__Exercise prompt__.
The answer must be every line of the records below that contains the word "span".
── Provided records ──
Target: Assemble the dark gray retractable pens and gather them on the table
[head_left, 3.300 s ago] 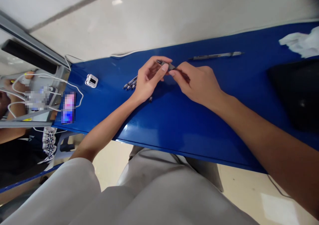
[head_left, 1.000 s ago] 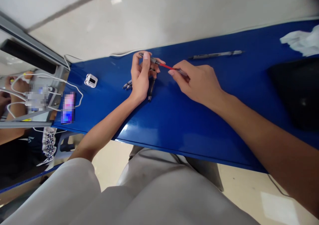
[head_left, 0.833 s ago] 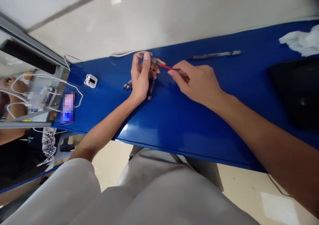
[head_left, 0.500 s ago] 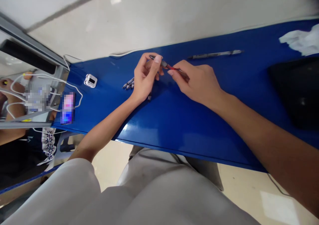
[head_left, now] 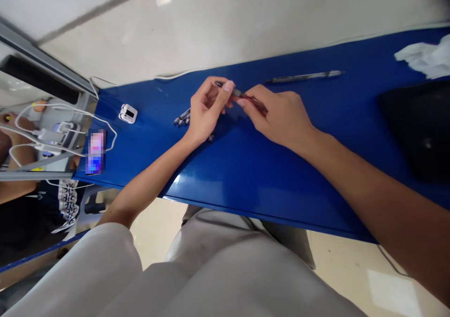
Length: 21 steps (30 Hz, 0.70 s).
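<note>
Over the blue table, my left hand pinches the dark tip section of a pen between thumb and fingers. My right hand is closed on a thin red refill, which meets the rear end of that pen section. Most of the refill is hidden by my right fingers. Several grey pens lie partly behind my left hand, and one pen end shows beside its wrist. Beyond my right hand lies another grey pen.
A small white device and a phone are on the left, near white cables and a power strip. Crumpled white tissue and a black case lie to the right. Another person's arm shows at far left.
The pen section in my left hand has moved slightly right, towards my right hand. Less of the red refill shows between the hands. My right hand has hardly moved.
</note>
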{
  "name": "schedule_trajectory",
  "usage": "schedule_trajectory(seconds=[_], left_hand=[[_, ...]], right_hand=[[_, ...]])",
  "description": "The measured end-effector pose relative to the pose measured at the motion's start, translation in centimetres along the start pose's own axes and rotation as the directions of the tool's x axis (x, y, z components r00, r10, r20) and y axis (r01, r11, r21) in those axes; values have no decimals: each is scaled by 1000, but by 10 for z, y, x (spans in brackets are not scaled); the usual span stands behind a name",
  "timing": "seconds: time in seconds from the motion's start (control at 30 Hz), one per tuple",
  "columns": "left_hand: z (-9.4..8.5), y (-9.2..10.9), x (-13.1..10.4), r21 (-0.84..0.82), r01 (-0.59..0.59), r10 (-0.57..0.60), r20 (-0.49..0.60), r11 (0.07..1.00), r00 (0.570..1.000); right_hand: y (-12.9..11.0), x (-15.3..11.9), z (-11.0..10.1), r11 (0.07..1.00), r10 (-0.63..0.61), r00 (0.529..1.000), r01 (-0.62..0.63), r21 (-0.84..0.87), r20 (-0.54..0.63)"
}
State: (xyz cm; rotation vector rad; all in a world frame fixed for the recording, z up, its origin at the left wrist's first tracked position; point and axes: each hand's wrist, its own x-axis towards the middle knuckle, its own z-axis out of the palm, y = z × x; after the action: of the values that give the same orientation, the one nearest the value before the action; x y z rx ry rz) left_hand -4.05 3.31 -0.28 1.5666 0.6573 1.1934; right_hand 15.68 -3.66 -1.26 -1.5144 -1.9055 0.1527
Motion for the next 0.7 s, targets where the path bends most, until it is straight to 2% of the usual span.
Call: schedule_trajectory(seconds=[0.07, 0.3, 0.53, 0.7], left_hand=[[0, 0, 0, -7, -14, 15, 13, 1000, 1000], [0, 0, -1, 8, 50, -50, -16, 999, 999], [0, -2, 1, -6, -46, 46, 22, 999, 999], [0, 0, 0, 9, 12, -12, 1, 1000, 1000]], right_hand=[[0, 0, 0, 1000, -7, 1000, 7, 6, -1], [1, 0, 0, 1000, -1, 1000, 1, 8, 6], [0, -1, -1, 1000, -1, 1000, 1, -5, 14], [2, -1, 1, 1000, -15, 1000, 15, -13, 17]])
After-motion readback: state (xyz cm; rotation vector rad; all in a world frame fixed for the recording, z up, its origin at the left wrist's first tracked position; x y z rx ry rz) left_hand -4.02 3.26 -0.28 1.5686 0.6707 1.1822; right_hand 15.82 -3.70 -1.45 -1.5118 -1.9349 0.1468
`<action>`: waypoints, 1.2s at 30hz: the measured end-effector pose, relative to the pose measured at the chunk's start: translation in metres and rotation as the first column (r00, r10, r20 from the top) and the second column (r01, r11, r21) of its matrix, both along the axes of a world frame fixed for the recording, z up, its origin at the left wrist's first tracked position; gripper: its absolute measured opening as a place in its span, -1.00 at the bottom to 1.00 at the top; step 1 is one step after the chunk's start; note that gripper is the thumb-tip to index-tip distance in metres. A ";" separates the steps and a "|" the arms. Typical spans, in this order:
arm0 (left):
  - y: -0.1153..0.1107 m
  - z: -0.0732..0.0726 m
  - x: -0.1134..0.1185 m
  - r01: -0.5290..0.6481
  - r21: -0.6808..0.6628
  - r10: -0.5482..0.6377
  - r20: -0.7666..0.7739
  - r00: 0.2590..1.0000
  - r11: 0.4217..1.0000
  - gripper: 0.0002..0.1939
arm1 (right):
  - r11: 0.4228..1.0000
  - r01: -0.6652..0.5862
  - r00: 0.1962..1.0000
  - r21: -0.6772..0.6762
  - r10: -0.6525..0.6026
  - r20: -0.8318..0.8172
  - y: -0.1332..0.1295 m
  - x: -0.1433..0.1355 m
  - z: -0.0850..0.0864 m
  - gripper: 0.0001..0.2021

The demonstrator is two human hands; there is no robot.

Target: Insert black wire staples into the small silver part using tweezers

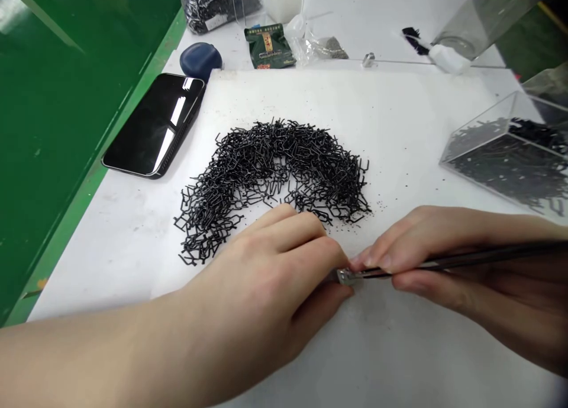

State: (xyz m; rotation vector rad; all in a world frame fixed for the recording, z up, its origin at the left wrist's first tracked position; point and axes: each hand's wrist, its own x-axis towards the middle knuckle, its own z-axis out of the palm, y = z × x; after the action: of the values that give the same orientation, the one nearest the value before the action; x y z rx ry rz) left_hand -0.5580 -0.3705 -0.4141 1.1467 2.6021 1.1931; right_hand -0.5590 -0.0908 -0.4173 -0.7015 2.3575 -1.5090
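My left hand (284, 266) pinches a small clear and metallic piece (344, 276) between thumb and fingers, in front of the black pile. From the right, my right hand (444, 266) grips dark, slender tweezers (479, 256), and their tips touch or nearly touch that piece. The fingertips of both hands meet beside it. Behind my left hand lies a curved pile of small bent black parts (275, 154) on the white surface (399, 136). Most of the small piece is hidden by my left fingers.
A phone (155, 124) and a dark blue rounded object (201, 60) lie at the left. A green packet (268, 46) and plastic bags (317, 46) are at the back. On the right, a clear box (506, 154) holds black parts, below a transparent container (483, 23).
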 end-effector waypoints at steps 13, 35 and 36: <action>-0.004 0.003 0.009 0.104 -0.141 -0.132 -0.207 0.969 0.985 -0.74 | 1.000 0.026 0.997 0.004 -0.026 -0.076 -0.006 -0.003 0.000 -0.81; 0.002 0.003 0.000 -0.008 -0.061 0.006 -0.029 1.000 0.998 -0.77 | 0.999 0.033 0.993 0.011 -0.031 -0.112 -0.001 -0.002 -0.002 -0.79; 0.002 0.004 0.000 -0.013 -0.054 0.011 -0.031 0.999 0.998 -0.78 | 0.999 0.031 0.992 0.005 -0.031 -0.119 -0.001 -0.002 -0.003 -0.79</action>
State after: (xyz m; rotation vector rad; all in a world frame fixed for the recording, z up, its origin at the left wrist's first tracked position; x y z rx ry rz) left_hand -0.5577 -0.3685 -0.4106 1.1502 2.6500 1.1082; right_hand -0.5612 -0.0920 -0.4200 -0.7769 2.4698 -1.5107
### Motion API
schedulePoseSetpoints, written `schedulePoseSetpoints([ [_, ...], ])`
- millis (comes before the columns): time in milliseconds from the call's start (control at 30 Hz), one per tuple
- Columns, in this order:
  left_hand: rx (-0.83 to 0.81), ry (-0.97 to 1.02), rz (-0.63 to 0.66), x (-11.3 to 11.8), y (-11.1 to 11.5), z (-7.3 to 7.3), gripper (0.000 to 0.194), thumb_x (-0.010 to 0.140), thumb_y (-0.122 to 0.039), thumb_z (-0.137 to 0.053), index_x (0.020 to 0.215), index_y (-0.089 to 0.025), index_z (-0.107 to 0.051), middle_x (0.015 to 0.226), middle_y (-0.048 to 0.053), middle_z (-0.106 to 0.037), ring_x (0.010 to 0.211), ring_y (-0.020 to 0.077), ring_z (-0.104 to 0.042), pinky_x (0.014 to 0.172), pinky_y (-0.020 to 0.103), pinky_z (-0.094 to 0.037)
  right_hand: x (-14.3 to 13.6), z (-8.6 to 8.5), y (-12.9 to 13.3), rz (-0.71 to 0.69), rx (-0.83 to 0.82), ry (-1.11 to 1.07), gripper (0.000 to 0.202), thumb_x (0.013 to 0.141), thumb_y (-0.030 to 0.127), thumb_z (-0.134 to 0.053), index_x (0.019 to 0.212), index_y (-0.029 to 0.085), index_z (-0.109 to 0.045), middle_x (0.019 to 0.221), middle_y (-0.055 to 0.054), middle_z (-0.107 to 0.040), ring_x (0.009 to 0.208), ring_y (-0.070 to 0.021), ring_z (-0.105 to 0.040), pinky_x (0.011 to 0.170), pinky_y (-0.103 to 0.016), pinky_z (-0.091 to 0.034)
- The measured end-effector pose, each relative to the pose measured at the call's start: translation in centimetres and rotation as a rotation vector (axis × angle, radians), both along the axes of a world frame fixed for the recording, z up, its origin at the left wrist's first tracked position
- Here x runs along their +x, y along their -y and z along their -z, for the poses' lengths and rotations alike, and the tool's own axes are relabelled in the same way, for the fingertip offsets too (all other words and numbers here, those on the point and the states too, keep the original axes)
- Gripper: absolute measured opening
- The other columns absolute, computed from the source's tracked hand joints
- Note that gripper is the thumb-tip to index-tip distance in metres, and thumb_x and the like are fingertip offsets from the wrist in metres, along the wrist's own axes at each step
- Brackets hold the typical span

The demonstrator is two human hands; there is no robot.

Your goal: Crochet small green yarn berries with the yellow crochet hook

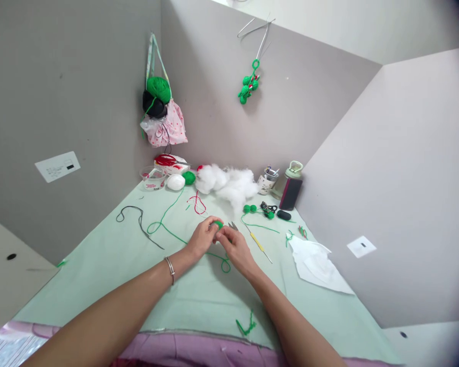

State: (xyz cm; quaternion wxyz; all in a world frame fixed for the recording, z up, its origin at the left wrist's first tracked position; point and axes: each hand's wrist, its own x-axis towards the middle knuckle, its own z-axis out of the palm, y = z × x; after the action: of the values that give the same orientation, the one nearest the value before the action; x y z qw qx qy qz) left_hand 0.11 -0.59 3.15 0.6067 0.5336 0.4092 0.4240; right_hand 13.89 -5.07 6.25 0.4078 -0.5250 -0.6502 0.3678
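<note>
Left forearm (pixel 126 298): bare, slants up and inward from the lower left.
Left wrist (pixel 182 260): nearly straight, in line with the forearm.
Left hand (pixel 203 237): back upward, fingers curled inward in a pinch.
Right forearm (pixel 292 316): bare, slants up and inward from the lower right.
Right hand (pixel 234 245): back upward, fingers bent, tips beside the left fingertips; its exact grip is partly hidden.

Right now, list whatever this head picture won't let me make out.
All in the head view:
Small green yarn piece: full shape hidden by the fingers of the left hand and right hand.
Pointed grey metal blades: lower ends hidden behind the right hand.
White rectangular card on the left wall: print too small to read.
Pink spotted cloth bag: any contents hidden by its fabric.
</note>
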Motion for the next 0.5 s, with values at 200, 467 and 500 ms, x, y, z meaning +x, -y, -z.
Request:
schedulePoseSetpoints([
  [200,-0.040,0.061,-0.081,0.6,0.7,-0.2,0.038,0.100,-0.037,-0.067,0.132,-0.018,-0.063,0.132,0.012,-0.067,0.110,0.0264,-0.069,0.092,0.048,-0.060,-0.4,0.3,0.0,0.105,0.013,0.010,0.025,0.082,0.035,-0.067,0.063,0.022,-0.058,0.056,0.006,-0.048,0.057,-0.0129,-0.038,0.058,-0.028,-0.028],
  [467,-0.035,0.305,0.070,0.0,1.5,-2.1,0.033,0.101,-0.042,-0.061,0.120,-0.015,-0.069,0.120,0.010,-0.072,0.103,0.0234,-0.070,0.090,0.044,-0.060,0.8,0.2,-0.8,0.180,-0.050,-0.126,0.031,0.079,0.043,-0.065,0.059,0.022,-0.055,0.058,0.002,-0.056,0.056,-0.0127,-0.042,0.055,-0.027,-0.035],
  [500,-0.037,0.333,0.089,-0.2,1.3,-2.2,0.033,0.102,-0.042,-0.059,0.117,-0.015,-0.070,0.119,0.011,-0.073,0.104,0.0236,-0.070,0.092,0.044,-0.059,0.9,0.2,-0.9,0.190,-0.059,-0.141,0.030,0.078,0.043,-0.064,0.059,0.022,-0.054,0.058,0.002,-0.056,0.054,-0.0119,-0.039,0.053,-0.026,-0.033],
])
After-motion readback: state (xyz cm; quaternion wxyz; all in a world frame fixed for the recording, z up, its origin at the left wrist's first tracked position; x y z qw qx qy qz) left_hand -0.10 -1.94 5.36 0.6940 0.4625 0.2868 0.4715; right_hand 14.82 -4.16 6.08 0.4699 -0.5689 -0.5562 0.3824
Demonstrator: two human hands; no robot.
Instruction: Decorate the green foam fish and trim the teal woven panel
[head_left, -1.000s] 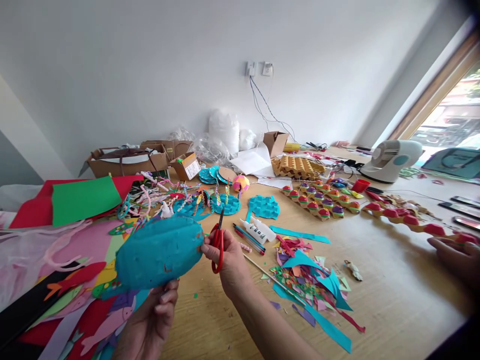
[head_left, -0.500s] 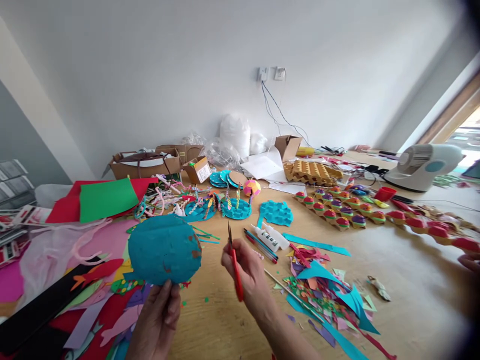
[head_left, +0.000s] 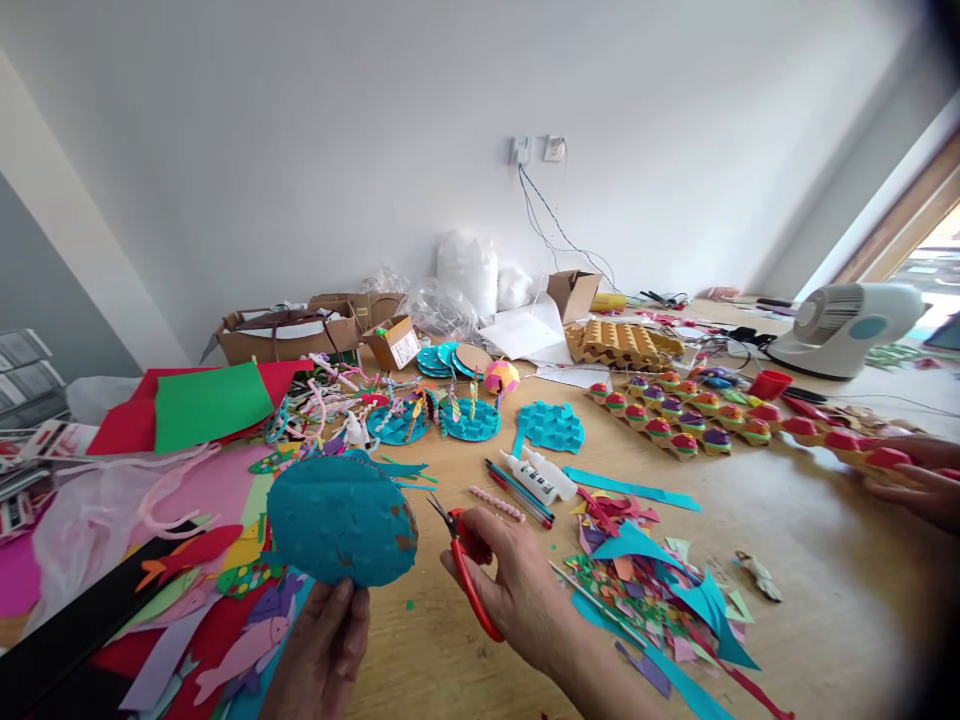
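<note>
Blue cardboard oval held up in left hand, red-handled scissors in right hand.
Left grip: thumb and fingers pinching oval's lower edge, oval raised over wooden surface. Right grip: wrapped round scissors handles; blade tips just beside oval's right edge, apart. Right of oval, beyond scissors: white glue bottles, pens alongside. Farther right of oval: heap of paper scraps. Left of oval, nearer: pink paper fish. Behind oval, to left: green sheet on red sheet. Far right of oval: red-topped egg-carton strip, another person's hand at one end.
</note>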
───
__Completed task__.
  "description": "The measured end-effector pose relative to the pose measured at the motion's start, translation in centimetres along the start pose's own axes and rotation as the directions of the tool's x axis (x, y, z components r00, r10, r20) and y axis (r01, r11, r21) in those axes; values have no decimals: each is scaled by 1000, but by 10 for z, y, x (spans in brackets are not scaled); the usual span stands behind a name",
Motion for the next 0.7 s, targets where the path bends most, until it is straight to 2% of the usual span.
`<action>`: waypoints, 1.2s at 30hz: the measured end-effector pose, relative to the pose measured at the chunk's start: translation in metres and rotation as the first column (r00, r10, r20 from the top) and the second column (r01, r11, r21) of its matrix, both along the axes of a world frame fixed for the recording, z up, its origin at the left wrist's first tracked position; gripper: its absolute measured opening as a place in its span, -1.00 at the bottom to 1.00 at the top; step 1 is one step after the chunk's start; note that gripper is the thumb-tip to index-tip distance in metres. A ";" separates the steps and a "|" the arms. Typical spans, in this order:
- Brackets hold the typical span

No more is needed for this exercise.